A particular factor contributing to the above findings could be the different living conditions. In the Netherlands and Spain, overcrowding is uncommon (4.8% and 5.9% respectively), compared to Italy (28.3%, Appolloni & D’Alessandro, 2021). More living space per person allows autistic children to retreat from social interactions as needed, which may have improved their psychosocial outcomes during the pandemic.

The improvement seen in Dutch autistic children may not be unique, but is perhaps more likely in similar welfare states, possibly due to urgent measures against social hardship.
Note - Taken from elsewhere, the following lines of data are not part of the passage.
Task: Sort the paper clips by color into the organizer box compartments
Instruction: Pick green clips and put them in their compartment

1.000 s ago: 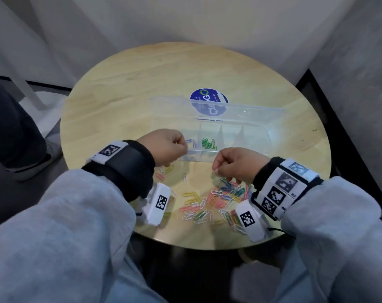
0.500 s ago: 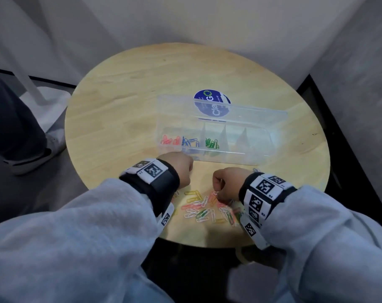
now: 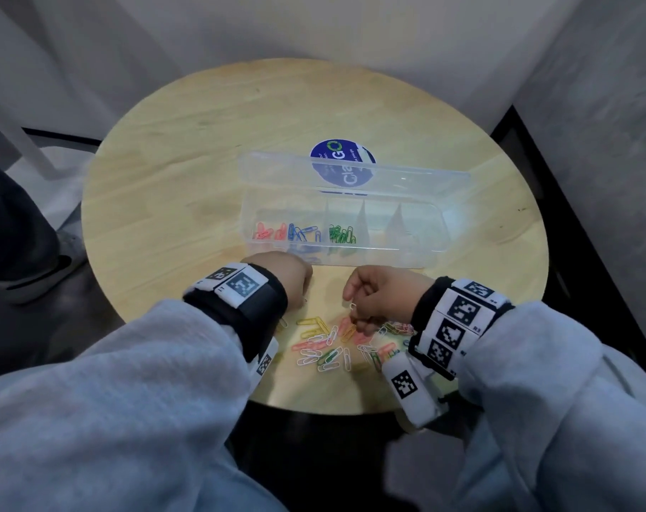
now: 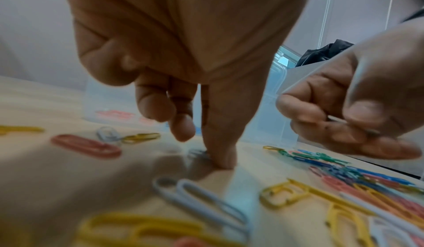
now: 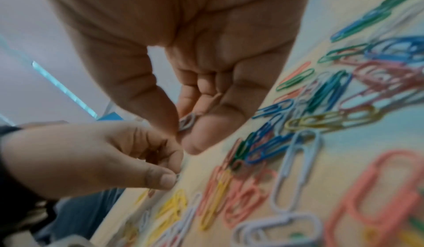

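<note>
A clear organizer box stands open on the round wooden table. Its left compartments hold red clips, blue clips and green clips. A loose pile of mixed clips lies near the front edge. My left hand is down on the table left of the pile. Its thumb and curled fingers close on a small grey-white clip. My right hand hovers just above the pile and pinches a white clip between thumb and forefinger.
The box lid stands up behind the compartments, with a blue round sticker seen through it. The two right compartments look empty. A person's dark shoe is on the floor at left. Walls close in behind and at right.
My left hand pulled back from the box's front wall to the table beside the pile. My right hand dipped to the pile and now lifts slightly with a white clip.
</note>
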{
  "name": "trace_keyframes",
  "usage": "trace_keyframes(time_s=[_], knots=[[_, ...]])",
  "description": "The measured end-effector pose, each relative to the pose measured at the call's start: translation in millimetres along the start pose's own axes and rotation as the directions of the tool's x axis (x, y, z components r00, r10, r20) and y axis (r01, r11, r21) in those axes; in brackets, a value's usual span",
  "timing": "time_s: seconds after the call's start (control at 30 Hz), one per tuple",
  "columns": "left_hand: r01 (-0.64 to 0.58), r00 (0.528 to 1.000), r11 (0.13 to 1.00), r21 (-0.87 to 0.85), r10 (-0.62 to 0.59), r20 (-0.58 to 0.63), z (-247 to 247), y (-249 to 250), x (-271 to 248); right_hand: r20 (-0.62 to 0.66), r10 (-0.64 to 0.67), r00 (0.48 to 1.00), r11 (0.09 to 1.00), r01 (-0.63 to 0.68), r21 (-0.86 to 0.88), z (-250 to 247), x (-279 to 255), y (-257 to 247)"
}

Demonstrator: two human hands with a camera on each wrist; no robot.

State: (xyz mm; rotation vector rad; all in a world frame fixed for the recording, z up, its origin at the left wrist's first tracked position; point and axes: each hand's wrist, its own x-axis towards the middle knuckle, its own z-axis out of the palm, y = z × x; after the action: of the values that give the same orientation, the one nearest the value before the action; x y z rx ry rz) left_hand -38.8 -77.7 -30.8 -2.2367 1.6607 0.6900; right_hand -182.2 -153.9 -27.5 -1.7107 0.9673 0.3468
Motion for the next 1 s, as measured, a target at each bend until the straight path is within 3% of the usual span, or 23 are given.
trace_keyframes(time_s=[0.1, 0.2, 0.33, 0.43, 0.53, 0.67, 0.8, 0.93, 1.0], knots=[[0.028, 0.999, 0.999, 0.025, -0.028, 0.028, 2.5, -0.6, -0.4, 0.03, -0.011, 0.999, 0.999, 0.01, 0.032, 3.1, 3.4, 1.8], [0.038, 0.999, 0.998, -0.056, -0.036, 0.029, 0.4, -1.6, -5.5, 0.022, -0.054, 0.998, 0.978, 0.057, -0.199, 6.8, 2.3, -1.7], [0.038, 0.998, 0.943, -0.33, -0.054, -0.041, -9.4, -19.7, -15.4, 0.01, -0.089, 0.996, 0.834, 0.08, -0.546, 16.0, 2.7, -6.3], [0.072, 0.996, 0.766, -0.638, -0.084, 0.012, -13.4, -35.8, -22.1, 0.032, -0.083, 0.996, 0.754, 0.084, -0.651, 20.9, 6.5, -8.0], [0.093, 0.994, 0.584, -0.807, -0.1, 0.042, -15.3, -44.7, -29.6, 0.062, -0.098, 0.993, 0.679, 0.112, -0.726, 26.0, 7.4, -11.9], [0.069, 0.996, 0.506, -0.86, -0.089, 0.027, -16.1, -56.4, -36.9, 0.075, -0.086, 0.993, 0.626, 0.112, -0.772, 28.6, 9.3, -14.1], [0.073, 0.985, 0.552, -0.83, -0.169, -0.025, -17.1, -68.9, -40.5, 0.05, -0.049, 0.998, 0.647, 0.07, -0.759, 28.1, 8.1, -15.8], [0.143, 0.977, 0.804, -0.578, -0.209, -0.047, -9.8, -80.5, -43.5, 0.015, -0.048, 0.999, 0.819, 0.048, -0.572, 22.5, 4.4, -16.8], [0.188, 0.974, 0.853, -0.487, -0.226, -0.019, -4.7, -81.5, -45.4, -0.039, -0.071, 0.997, 0.9, 0.047, -0.434, 19.1, 7.1, -16.9]])
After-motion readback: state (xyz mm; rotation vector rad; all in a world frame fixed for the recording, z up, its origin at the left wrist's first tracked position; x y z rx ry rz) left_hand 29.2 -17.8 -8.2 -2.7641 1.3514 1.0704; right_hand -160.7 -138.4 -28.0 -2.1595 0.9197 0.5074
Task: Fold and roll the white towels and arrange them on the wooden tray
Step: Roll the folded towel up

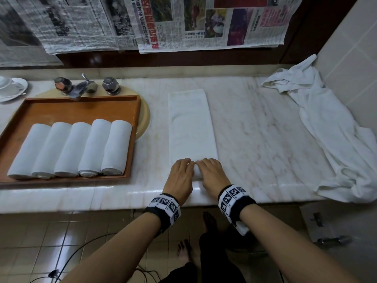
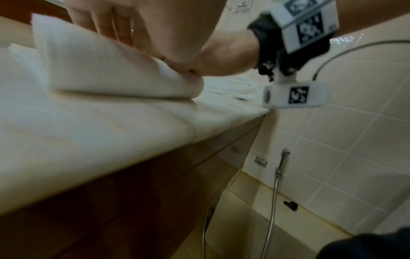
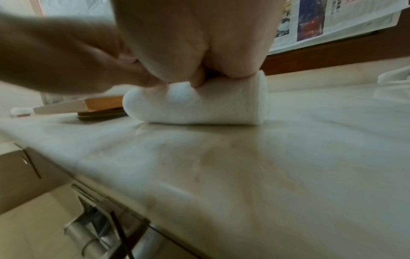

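Both hands, left hand (image 1: 180, 174) and right hand (image 1: 212, 173), curl their fingers (image 1: 184, 161) over the rolled near end of the long folded white towel (image 1: 190, 127); its flat length runs straight ahead of them across the bench (image 1: 255, 123).

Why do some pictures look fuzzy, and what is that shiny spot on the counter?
Head view: mostly sharp; the shiny spot is light glaring off the marble counter edge. Left wrist view: smeared, with the left hand and folded towel soft. Right wrist view: also blurry, the right hand too close to be sharp.
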The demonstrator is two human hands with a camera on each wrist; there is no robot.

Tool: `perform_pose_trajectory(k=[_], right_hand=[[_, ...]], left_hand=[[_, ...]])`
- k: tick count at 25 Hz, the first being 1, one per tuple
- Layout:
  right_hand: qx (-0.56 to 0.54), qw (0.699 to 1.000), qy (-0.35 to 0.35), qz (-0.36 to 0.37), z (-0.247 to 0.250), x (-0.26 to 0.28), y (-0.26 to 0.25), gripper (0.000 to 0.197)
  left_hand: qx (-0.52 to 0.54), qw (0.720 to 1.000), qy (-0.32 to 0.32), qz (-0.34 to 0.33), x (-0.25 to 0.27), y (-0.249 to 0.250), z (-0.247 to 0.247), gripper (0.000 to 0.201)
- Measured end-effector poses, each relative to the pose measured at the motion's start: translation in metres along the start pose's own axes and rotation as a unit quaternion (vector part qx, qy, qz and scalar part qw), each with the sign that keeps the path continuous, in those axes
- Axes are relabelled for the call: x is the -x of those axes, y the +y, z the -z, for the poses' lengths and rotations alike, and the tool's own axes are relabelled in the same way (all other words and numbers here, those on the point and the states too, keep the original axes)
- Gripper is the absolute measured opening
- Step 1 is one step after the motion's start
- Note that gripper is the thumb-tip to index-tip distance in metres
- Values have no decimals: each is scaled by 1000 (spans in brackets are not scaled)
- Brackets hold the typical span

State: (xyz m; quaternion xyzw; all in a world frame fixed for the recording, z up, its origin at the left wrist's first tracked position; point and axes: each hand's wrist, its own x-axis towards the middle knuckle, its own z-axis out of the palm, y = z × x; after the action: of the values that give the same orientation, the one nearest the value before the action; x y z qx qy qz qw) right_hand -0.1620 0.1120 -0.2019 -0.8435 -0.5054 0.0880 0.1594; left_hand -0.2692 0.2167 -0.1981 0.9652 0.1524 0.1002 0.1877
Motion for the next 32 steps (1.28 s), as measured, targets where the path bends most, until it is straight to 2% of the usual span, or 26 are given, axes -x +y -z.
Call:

This underscores not only the variations, severity, and complexity of the COVID-19 contexts worldwide, but may also reflect the range of pandemic responses among autistic children and adolescents. To provide personalized care, it is vital to understand the context and factors—welfare, child, family, housing, or cultural—contributing to these improvements. This should be further explored in future research.

The pandemic may have temporarily made the environment more suitable for children with autism in the Netherlands, improving their psychosocial outcomes. The findings of the current study emphasize the importance of addressing risk of inequality for children with autism.